■ Instructions for the task: All that is required is the number of lines in this listing that hold "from".

■ Data block:
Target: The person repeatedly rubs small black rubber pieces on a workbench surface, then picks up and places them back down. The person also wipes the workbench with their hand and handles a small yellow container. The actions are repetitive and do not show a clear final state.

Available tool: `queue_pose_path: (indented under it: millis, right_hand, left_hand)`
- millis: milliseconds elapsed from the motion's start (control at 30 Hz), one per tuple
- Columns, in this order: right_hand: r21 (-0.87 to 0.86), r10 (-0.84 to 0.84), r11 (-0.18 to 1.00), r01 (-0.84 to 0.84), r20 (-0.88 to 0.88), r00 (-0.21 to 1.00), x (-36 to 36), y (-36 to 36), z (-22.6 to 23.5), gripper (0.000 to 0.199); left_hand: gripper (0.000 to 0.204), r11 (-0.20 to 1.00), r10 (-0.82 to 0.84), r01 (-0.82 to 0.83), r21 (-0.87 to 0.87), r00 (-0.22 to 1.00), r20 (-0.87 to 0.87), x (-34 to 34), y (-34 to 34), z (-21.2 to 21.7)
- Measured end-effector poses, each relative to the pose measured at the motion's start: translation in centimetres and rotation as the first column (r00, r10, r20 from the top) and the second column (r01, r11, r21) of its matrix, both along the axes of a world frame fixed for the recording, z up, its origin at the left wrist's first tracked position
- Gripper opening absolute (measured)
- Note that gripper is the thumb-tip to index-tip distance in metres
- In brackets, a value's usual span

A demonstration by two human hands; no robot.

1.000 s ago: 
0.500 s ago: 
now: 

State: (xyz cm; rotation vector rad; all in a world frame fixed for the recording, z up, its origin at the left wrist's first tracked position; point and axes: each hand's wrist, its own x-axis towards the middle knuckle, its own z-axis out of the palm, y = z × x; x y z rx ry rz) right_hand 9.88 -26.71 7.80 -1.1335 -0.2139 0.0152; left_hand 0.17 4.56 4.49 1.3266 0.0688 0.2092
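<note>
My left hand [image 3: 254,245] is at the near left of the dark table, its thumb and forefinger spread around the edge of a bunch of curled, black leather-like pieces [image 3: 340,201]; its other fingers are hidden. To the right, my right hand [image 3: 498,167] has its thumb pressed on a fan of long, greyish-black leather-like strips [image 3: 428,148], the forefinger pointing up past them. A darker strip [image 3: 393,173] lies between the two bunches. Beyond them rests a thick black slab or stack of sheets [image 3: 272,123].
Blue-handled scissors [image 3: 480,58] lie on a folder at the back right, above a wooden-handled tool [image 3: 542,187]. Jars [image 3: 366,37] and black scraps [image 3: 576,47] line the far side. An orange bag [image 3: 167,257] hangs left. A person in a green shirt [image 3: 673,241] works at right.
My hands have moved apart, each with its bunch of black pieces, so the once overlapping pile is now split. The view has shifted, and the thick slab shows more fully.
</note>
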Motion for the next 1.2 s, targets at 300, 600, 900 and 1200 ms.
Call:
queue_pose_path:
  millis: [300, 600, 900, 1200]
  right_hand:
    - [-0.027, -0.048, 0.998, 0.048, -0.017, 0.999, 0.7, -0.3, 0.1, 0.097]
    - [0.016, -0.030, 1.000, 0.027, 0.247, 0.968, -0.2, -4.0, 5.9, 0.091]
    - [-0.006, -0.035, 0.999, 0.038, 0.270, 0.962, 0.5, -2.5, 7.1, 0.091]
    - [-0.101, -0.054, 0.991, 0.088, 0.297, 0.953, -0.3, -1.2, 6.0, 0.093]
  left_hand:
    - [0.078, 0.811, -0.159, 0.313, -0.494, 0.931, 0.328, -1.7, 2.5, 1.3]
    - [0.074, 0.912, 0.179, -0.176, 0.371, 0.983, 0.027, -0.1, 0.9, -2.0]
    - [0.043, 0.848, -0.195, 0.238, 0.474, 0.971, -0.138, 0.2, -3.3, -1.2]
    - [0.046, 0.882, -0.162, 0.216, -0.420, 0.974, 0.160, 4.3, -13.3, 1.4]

■ Result: 2